Depuis des années, la maison de distribution zurichoise Trigon est le seul rempart qui protège la projection, en Suisse, de films dits du Sud. D'Afrique, d'Asie ou d'Amérique latine, les réalisateurs ont trouvé là une attention plutôt rare en Europe. Hou Hsiao Hsien ou Edward Yang (Yi Yi), le réalisme fantastique argentin ou le cinéma de Bollywood (Lagaan) sont arrivés jusqu'à nos écrans grâce à la perspicacité de Trigon, à sa curiosité aussi. Et puis, ces derniers temps, patatras: Trigon propose coup sur coup Yellow Card, un très mauvais film africain produit par la bonne conscience paternaliste d'un programme d'entraide anglo-saxon, et, dès ce mercredi, Two Summers du Brésilien Jorge Furtado.

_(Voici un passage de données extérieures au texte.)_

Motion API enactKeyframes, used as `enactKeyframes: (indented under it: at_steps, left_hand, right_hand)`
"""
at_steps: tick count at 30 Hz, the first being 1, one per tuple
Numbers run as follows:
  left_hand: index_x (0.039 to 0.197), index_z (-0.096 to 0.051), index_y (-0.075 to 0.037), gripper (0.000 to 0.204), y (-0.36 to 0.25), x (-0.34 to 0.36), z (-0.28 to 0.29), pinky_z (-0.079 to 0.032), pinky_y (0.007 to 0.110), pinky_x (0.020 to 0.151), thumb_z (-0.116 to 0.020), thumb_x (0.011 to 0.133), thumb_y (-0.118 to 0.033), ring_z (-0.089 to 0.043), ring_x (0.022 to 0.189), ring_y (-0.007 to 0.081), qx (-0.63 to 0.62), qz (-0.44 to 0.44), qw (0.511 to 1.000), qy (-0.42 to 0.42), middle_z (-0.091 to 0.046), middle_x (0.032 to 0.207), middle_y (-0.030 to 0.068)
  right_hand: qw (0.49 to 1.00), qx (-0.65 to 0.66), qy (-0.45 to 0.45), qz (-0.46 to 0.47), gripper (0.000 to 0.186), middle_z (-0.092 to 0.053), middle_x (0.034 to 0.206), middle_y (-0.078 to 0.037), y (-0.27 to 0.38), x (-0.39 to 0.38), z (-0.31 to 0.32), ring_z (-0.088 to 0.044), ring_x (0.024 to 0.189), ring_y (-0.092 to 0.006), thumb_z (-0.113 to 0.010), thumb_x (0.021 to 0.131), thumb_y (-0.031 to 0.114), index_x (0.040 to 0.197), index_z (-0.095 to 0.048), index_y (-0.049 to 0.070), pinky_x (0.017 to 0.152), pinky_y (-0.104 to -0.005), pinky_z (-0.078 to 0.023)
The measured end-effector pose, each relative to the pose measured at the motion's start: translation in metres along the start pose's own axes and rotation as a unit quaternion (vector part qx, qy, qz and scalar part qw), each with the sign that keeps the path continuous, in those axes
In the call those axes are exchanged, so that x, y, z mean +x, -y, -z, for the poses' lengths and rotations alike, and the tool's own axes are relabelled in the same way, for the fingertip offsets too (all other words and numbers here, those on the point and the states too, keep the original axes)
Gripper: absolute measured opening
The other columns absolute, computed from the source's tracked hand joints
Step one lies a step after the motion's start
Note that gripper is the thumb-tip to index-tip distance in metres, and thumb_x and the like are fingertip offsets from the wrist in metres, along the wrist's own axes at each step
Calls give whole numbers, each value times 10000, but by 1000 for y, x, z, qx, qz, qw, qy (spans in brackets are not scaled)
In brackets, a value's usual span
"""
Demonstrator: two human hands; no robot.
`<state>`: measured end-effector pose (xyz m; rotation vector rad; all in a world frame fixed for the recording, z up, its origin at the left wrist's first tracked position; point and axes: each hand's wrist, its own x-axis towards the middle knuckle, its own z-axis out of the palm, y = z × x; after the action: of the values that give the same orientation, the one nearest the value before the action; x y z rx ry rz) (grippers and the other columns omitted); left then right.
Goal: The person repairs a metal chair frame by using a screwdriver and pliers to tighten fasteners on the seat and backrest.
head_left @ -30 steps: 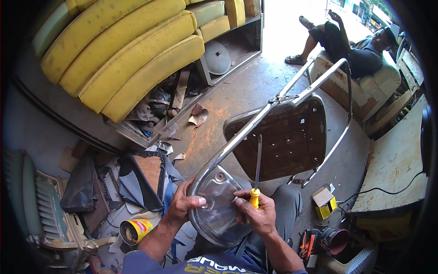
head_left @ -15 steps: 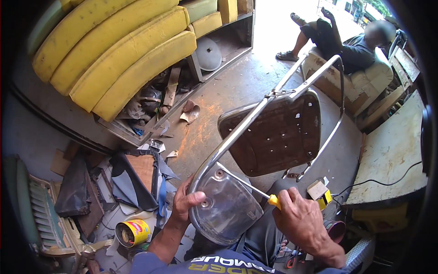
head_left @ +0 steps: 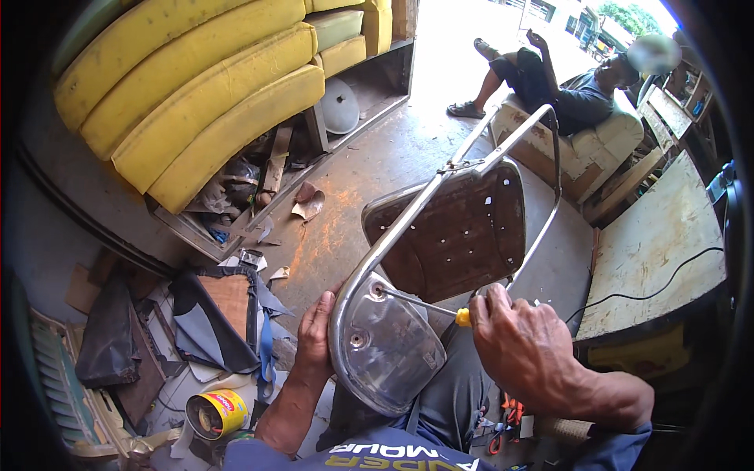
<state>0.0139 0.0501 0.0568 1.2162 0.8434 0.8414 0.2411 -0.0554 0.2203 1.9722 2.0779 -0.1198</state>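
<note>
A metal folding chair frame [head_left: 398, 224] leans across my lap, its curved end toward me and its brown perforated seat pan [head_left: 452, 239] beyond. Inside the curved end sits a shiny grey backrest plate [head_left: 390, 334] with two round fastener spots. My left hand [head_left: 316, 336] grips the left bend of the tube, its fingers along the outer side. My right hand [head_left: 522, 345] is closed round the yellow handle of a screwdriver [head_left: 422, 302]. The shaft runs left over the plate, and its tip meets the upper fastener spot. My right fingers hide most of the handle.
Long yellow foam cushions [head_left: 212, 102] are stacked on a shelf at upper left. A yellow can [head_left: 217, 414] and upholstery scraps [head_left: 216, 318] lie left of me. A worn board [head_left: 660, 251] with a black cable stands right. Another person [head_left: 585, 93] reclines on a seat at the back.
My left thumb has left the face of the plate, and that hand now lies along the tube's side. The screwdriver's tip has shifted onto the upper fastener spot. My view has turned slightly.
</note>
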Motion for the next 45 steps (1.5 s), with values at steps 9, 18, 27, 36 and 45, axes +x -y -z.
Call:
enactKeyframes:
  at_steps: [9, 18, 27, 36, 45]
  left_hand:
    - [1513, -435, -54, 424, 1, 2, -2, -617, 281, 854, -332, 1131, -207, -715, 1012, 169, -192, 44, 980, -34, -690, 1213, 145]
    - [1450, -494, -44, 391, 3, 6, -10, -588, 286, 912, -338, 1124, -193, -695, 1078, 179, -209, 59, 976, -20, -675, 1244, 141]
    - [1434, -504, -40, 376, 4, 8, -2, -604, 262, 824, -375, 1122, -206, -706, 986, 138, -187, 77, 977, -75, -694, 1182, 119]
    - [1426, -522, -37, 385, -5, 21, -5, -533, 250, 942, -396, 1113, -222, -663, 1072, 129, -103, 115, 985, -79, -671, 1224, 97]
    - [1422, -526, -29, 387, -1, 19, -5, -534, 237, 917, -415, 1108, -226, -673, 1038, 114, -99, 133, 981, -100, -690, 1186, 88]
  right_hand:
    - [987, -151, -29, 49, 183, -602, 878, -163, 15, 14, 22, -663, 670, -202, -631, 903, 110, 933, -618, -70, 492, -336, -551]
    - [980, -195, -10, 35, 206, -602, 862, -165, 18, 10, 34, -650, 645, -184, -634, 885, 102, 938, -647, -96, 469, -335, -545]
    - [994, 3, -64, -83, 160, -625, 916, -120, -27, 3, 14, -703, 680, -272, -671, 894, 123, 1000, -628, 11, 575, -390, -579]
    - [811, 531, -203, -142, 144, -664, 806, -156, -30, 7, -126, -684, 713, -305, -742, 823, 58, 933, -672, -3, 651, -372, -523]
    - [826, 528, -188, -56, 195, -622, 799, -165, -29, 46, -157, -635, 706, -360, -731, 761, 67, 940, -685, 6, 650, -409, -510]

Cheville ouvrière de la Casa de Cinema de Porto Alegre, Furtado a acquis une petite réputation grâce à un court métrage documentaire, L'Ile aux fleurs, qui suivait avec une extrême drôlerie le parcours socio-économique d'une tomate. Laissons donc à Trigon le bénéfice du doute: il est honorable de suivre un auteur au-delà de ses balbutiements. Sauf que, cette fois, le passage au long métrage ne mène qu'à une pâle comédie sentimentale: l'histoire d'un jeune homme roulé dans la farine par la fille qui le dépucelle sur une plage et prétend ensuite être enceinte. Filmé en numérique, avec un teint grisâtre qui l'empêche d'approcher l'émoustillant et lumineux Y Tu Mama Tambien du Mexicain Alfonso Cuaron, Two Summers débite un à un tous les clichés commerciaux du cinéma sentimental adolescent. Si bien que seule sa nationalité le sauve: s'il avait été hollywoodien plutôt que brésilien, personne ne l'aurait remarqué.

Two Summers (Houve uma vez dois veroes), de Jorge Furtado (Brésil 2002), avec André Arteche, Ana Maria Mainieri, Pedro Furtado.